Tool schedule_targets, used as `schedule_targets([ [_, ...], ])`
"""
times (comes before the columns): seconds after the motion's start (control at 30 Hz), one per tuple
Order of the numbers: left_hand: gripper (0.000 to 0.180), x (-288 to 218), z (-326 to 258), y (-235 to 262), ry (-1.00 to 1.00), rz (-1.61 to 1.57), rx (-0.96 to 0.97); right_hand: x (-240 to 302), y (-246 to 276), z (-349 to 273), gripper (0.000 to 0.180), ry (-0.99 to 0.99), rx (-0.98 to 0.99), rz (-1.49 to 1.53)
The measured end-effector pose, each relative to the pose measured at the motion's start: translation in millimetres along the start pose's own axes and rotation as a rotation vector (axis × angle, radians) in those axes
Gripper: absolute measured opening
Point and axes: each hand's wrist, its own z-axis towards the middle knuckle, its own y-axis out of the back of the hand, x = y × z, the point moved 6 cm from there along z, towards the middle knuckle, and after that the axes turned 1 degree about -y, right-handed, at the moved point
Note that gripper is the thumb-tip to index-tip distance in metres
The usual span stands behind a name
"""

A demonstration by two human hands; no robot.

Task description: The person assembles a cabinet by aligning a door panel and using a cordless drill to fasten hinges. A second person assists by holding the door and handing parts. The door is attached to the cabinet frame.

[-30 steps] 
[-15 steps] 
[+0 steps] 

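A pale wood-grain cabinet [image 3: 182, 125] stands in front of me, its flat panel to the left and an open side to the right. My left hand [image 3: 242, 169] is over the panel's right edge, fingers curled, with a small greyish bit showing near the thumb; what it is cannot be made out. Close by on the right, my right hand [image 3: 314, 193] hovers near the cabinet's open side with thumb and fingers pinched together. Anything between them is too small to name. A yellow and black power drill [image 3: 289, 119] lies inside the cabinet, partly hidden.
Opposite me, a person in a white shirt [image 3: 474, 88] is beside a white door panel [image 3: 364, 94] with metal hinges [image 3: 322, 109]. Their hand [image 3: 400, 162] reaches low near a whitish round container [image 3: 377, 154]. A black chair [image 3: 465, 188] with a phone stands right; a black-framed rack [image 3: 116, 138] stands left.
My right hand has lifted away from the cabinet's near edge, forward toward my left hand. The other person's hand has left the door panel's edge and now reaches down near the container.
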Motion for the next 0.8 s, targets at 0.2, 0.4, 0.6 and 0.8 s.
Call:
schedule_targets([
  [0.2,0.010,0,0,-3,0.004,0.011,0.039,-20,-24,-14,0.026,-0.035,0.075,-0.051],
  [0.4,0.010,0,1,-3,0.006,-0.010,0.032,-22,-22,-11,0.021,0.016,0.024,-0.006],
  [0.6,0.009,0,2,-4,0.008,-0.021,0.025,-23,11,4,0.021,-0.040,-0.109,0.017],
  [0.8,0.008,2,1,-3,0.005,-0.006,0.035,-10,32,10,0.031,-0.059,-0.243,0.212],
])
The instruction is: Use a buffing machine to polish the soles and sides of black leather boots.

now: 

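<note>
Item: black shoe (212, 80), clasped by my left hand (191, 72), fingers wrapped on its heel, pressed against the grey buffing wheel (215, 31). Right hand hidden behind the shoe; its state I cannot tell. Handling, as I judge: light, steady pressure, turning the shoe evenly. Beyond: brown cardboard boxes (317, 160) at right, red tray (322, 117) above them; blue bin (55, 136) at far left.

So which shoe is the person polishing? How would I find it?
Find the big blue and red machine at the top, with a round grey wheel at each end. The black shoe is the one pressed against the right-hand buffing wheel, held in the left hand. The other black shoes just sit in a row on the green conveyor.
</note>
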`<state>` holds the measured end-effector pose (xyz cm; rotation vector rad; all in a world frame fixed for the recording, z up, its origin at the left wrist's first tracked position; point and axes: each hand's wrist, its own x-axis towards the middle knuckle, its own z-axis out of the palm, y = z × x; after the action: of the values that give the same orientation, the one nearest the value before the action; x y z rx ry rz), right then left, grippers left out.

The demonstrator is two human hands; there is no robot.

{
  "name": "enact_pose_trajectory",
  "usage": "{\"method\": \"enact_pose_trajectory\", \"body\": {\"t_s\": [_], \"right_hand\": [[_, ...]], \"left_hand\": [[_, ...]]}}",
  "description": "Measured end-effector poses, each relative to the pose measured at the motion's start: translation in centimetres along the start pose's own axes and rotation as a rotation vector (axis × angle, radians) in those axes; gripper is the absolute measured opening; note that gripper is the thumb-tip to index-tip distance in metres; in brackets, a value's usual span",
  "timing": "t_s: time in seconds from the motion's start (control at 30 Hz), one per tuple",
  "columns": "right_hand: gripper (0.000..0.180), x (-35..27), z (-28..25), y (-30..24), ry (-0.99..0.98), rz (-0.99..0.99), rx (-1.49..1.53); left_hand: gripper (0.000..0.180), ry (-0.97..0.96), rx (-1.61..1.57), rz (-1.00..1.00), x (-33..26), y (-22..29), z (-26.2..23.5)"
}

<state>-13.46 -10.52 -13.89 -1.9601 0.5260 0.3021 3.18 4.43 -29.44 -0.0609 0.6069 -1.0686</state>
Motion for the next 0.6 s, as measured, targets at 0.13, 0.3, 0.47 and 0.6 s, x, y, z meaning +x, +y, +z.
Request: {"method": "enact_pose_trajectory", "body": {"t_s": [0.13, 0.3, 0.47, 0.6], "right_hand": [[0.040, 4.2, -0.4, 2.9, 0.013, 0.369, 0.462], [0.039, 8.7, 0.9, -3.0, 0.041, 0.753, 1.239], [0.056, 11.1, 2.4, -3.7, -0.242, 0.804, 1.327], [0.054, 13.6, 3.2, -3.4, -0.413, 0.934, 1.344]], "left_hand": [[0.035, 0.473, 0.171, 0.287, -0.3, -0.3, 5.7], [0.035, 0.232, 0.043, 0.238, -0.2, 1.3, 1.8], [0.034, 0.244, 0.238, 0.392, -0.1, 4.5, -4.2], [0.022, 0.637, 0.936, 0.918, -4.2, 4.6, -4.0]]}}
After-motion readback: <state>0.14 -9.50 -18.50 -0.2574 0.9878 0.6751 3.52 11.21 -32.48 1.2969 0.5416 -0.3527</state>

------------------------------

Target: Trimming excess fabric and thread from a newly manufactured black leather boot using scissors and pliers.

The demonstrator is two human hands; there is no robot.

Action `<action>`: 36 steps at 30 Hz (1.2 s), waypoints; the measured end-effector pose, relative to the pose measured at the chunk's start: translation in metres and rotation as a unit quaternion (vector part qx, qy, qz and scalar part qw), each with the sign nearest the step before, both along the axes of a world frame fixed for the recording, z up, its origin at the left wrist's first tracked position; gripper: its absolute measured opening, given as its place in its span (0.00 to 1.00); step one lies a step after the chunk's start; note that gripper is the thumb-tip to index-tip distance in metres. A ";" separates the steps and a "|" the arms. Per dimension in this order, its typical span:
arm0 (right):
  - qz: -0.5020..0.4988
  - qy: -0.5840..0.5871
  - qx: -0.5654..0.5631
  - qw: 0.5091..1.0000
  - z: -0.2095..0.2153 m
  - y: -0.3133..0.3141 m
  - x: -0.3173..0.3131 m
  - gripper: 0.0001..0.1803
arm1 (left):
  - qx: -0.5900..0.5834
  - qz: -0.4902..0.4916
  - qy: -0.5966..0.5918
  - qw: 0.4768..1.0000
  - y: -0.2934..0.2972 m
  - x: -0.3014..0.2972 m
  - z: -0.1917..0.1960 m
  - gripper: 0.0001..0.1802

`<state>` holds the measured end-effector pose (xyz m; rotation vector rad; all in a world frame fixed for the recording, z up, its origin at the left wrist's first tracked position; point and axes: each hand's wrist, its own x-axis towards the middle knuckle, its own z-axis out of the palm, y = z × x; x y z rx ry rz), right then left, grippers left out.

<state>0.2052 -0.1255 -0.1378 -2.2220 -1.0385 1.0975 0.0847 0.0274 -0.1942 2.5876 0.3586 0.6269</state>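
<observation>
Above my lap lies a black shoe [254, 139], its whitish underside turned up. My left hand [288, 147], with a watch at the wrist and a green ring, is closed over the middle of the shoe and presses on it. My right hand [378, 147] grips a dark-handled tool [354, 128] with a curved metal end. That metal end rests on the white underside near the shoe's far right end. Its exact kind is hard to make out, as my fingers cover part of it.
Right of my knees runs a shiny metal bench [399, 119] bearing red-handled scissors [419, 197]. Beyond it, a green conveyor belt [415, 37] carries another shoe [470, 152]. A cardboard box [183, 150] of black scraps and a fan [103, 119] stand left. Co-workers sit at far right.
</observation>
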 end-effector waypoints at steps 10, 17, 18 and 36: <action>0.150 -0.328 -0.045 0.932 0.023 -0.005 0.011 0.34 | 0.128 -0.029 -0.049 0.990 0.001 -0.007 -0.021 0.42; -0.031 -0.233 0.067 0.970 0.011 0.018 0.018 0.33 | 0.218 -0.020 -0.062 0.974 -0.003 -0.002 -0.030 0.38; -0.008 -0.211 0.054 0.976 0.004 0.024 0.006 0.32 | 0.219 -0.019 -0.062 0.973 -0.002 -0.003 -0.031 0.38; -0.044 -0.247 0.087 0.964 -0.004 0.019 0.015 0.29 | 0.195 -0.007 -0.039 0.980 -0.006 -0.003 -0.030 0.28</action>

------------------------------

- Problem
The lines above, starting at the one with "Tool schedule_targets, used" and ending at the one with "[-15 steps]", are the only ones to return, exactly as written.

- Expected answer
Tool schedule_targets, used as `schedule_targets([ [_, ...], ])`
"""
times (comes before the columns): seconds after the motion's start (control at 30 Hz), one per tuple
Order of the numbers: left_hand: gripper (0.000 to 0.180), x (-288 to 218), z (-326 to 258), y (-235 to 262), ry (-1.00 to 1.00), rz (-1.61 to 1.57), rx (-0.96 to 0.97); right_hand: x (-240 to 302), y (-246 to 276), z (-349 to 273), gripper (0.000 to 0.180), ry (-0.99 to 0.99), rx (-0.98 to 0.99), rz (-1.49 to 1.53)
The measured end-effector pose, each relative to the pose measured at the motion's start: translation in millimetres along the start pose's own axes and rotation as a rotation vector (axis × angle, radians) in those axes
Gripper: absolute measured opening
Point and axes: each hand's wrist, its own z-axis towards the middle knuckle, its own y-axis out of the back of the hand, x = y × z, the point moved 6 cm from there along z, towards the middle knuckle, and after that the axes turned 1 degree about -y, right-handed, at the moved point
Note that gripper is the thumb-tip to index-tip distance in metres
The usual span stands behind a name
"""

A demonstration by two human hands; no robot.

Task description: The person assembles a cabinet by aligning a door panel and using a cordless drill to fasten hinges. A second person assists by holding the door and handing parts. The door is attached to the cabinet frame.

[-30 steps] 
[-15 steps] 

Nothing else is needed to complete the exercise.